Re: [Resend] BPF ringbuf misses notifications due to improper coherence

Andrii Nakryiko <andrii.nakryiko@xxxxxxxxx> · Mon, 13 Jun 2022 13:26:37 -0700

On Mon, Jun 13, 2022 at 11:42 AM Tatsuyuki Ishi <ishitatsuyuki@xxxxxxxxx> wrote:
>
> The BPF ringbuf defaults to a mechanism to deliver epoll notifications
> only when the userspace seems to "catch up" to the last written entry.
> This is done by comparing the consumer pointer to the head of the last
> written entry, and if it's equal, a notification is sent.
>
> During the effort of implementing ringbuf in aya [1] I observed that
> the epoll loop will sometimes get stuck, entering the wait state but
> never getting the notification it's supposed to get. The
> implementation originally mirrored libbpf's logic, especially its use
> of acquire and release memory operations.
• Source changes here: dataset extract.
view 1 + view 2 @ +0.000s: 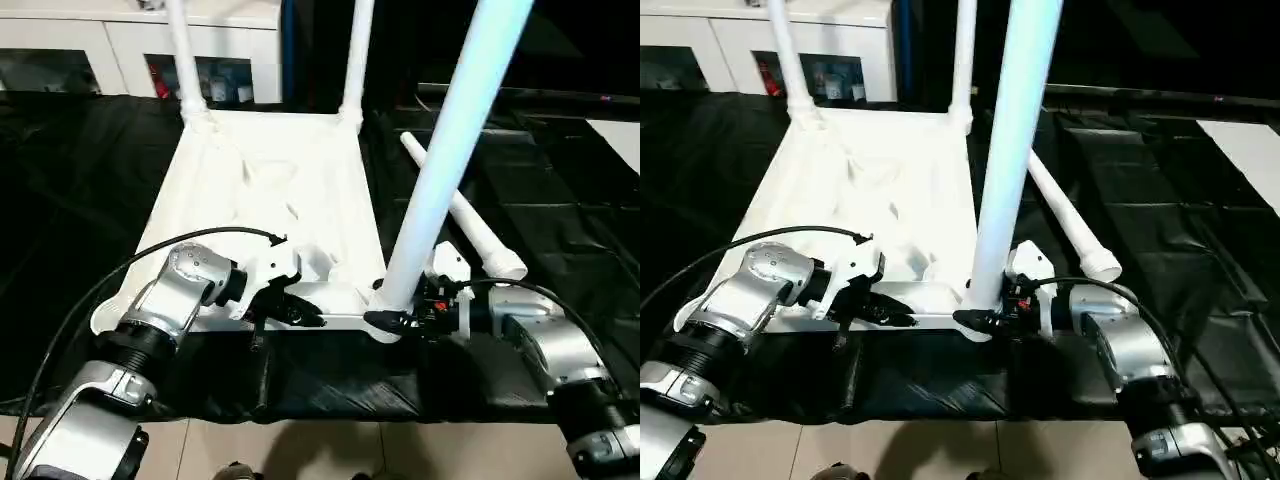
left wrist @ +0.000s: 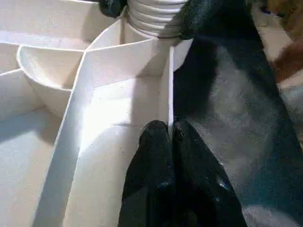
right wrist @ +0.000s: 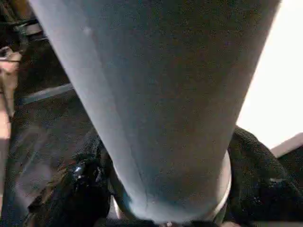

However, it turned out that
> the use of causal memory model is not sufficient, and using a seq_cst
> store is required to avoid anomalies as outlined below.
>
> The release-acquire ordering permits the following anomaly to happen
> (in a simplified model where writing a new entry atomically completes
> without going through busy bit):
>
> kernel: write p 2 -> read c X -> write p 3 -> read c 1 (X doesn't matter)
> user  : write c 2 -> read p 2
>
> This is because the release-acquire model allows stale reads, and in
> the case above the stale reads means that none of the causal effect
> can prevent this anomaly from happening. In order to prevent this
> anomaly, a total ordering needs to be enforced on producer and
> consumer writes. (Interestingly, it doesn't need to be enforced on
> reads, however.)
>
> If this is correct, then the fix needed right now is to correct
> libbpf's stores to be sequentially consistent. On the kernel side,
> however, we have something weird, probably inoptimal, but still
> correct. The kernel uses xchg when clearing the BUSY flag [2]. This
> doesn't sound like a necessary thing, since making the written event
> visible only require release ordering. However, it's this xchg that
> provides the other half of total ordering in order to prevent the
> anomalies, as it performs a smp_mb, essentially upgrading the prior
> store to seq_cst. If the intention was actually that, it would be
> really obscure and hard-to-reason way to implement coherency. I'd
> appreciate a clarification on this.
>
> [1]: https://github.com/aya-rs/aya/pull/294#issuecomment-1144385687
> [2]: https://github.com/torvalds/linux/blob/50fd82b3a9a9335df5d50c7ddcb81c81d358c4fc/kernel/bpf/ringbuf.c#L384

Hey Tatsuyuki,

Sorry for not getting back in time, I haven't missed or forgot about
this, it's just in my TODO queue and I haven't had time to seriously
look at this. No one has reported this for libbpf previously, but it
could be because most people specify timeout on ring_buffer__poll() so
never noticed this issue.

I need a bit more time to page in all the context and recall semantics
around smp_load_acquire/smp_store_release and stuff like that. As for
xchg, if I remember correctly it was a deliberate choice, I remember
Paul suggesting that xchg is faster for what we needed with ringbuf.

I'd like to get to this in next few days, but meanwhile have you tried
to benchmark what are the implications of stricter memory ordering
changes on libbpf side? Do you have example changes you were thinking
about for libbpf side? I can try benchmarking it on my side as well.

Thanks!